In her graduate school years at Iowa State University, Nicol said she was the research assistant for a business administration professor, William Thompson, a “distinguished and kind gentleman” who diminished her trepidation about new tasks with his confidence in her abilities.

The self-esteem and “can-do” attitude he inspired is something Nicol said she has carried with her throughout her personal and professional life.

An ornamental sign with a quote from Winston Churchill hangs above her desk, one she wholeheartedly endorses: “We make a living by what we get. We make a life by what we give.”


Richard Null, commander of the Disabled American Veterans Chapter 16 in Prescott:

Null’s educator/mentor is University of Nevada nursing professor emeritus Rita Farnham, the undergraduate and graduate educator who encouraged him to pursue psychiatric nursing in the second half of a 40-year nursing profession.

“She was really instrumental in getting my career going. She was a master clinician who was a wonderful and knowledgeable lady,” said Null, who served four years in the U.S. Army prior to becoming first an emergency room nurse and then a psychiatric nurse.

“She had this uncanny ability when it came to group therapies,” Null recalled. “She could take a roomful of angry people and she could just settle down the whole room and get them to focus.”

Null said he often relied on her strategies when doing his work with combat veterans.

“She taught me listening was the greater part of any intervention; to try and show empathy and again, calm people down so they could become focused and directed toward their treatment,” Null said. “I hope I have been able to impart just some of what Rita imparted to me.”


Fred Veil, executive director of the Sharlot Hall Museum:

When it comes to the most influential teacher in his life, Veil is quick to answer: “My father.”

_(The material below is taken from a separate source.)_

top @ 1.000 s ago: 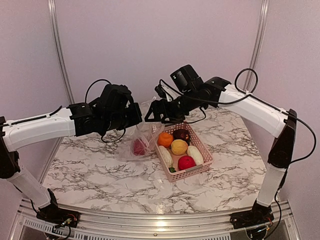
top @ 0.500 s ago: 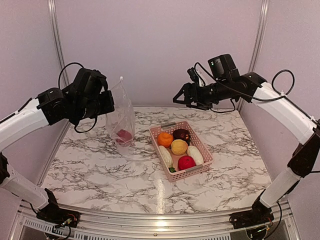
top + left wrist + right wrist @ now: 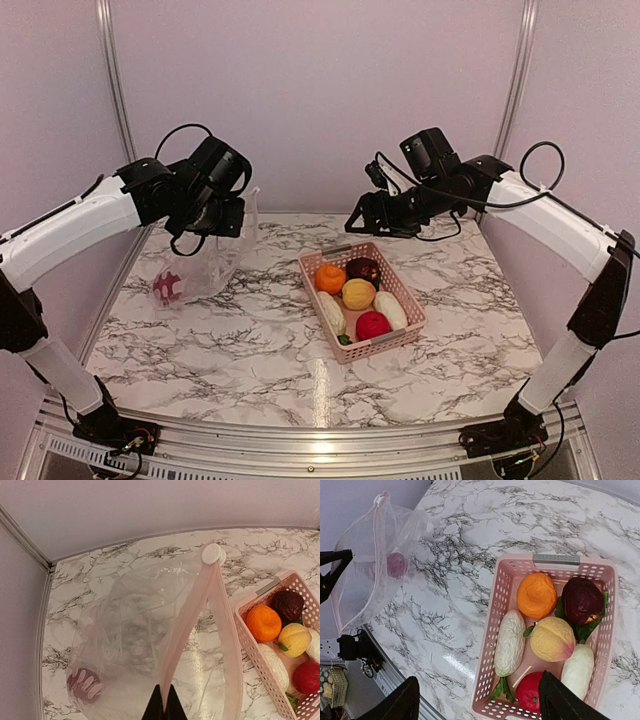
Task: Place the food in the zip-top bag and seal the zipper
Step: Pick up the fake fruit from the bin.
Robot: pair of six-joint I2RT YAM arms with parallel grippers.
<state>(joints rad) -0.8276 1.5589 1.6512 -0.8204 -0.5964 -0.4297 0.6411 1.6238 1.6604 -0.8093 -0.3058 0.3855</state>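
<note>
The clear zip-top bag (image 3: 205, 262) hangs from my left gripper (image 3: 238, 212) over the table's far left, with one red food piece (image 3: 167, 287) inside. In the left wrist view my left gripper (image 3: 164, 706) is shut on one pinkish zipper strip (image 3: 187, 625). The other strip stands apart, so the mouth is open, and a white slider (image 3: 212, 554) sits at the far end. My right gripper (image 3: 372, 225) is open and empty above the pink basket (image 3: 412, 302). It also shows in the right wrist view (image 3: 479, 677), over the orange (image 3: 536, 594), dark purple (image 3: 582, 599), yellow (image 3: 552, 639), red (image 3: 530, 692) and pale elongated (image 3: 510, 642) food.
The marble table (image 3: 250, 340) has walls behind and on both sides, with metal posts in the back corners. The basket stands right of centre, a hand's width from the bag. The bag (image 3: 370, 565) also shows at the left of the right wrist view.
My left arm has swung the bag left and down, so it now lies tilted with the red piece at its low left end. My right gripper has come lower, toward the basket.
</note>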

Fred Sr. was an electrical engineer who never earned a college degree. Rather he was a man of determination and persistence who encouraged his children to be the best they could be.

“He taught me values I’ve followed all of my life: honesty, integrity, and commitment to what you do and competitiveness … he always wanted us to strive to be better,” Veil said.

A “reformed lawyer,” Veil said two of the other major educator/influences in his life were his football coach at Hastings Elder High School in Hastings, Pennsylvania, John Nevins, and U.S. Marine Corp Capt. Gordon Strand.

As his football team’s captain, Veil said he spent a lot of time with Nevins learning how to get the most out of his team members, to help each team member be the best at their position. In the Marine Corps, Veil said Strand taught him how to command others such that they not only followed because they were required to do so but “because they recognize a goal that needs to be accomplished.”

From all those educators, Veil said he believes he has become a leader who mirrors to those he supervises qualities of “respect, appropriate ethics” when it goes to “getting the job done.”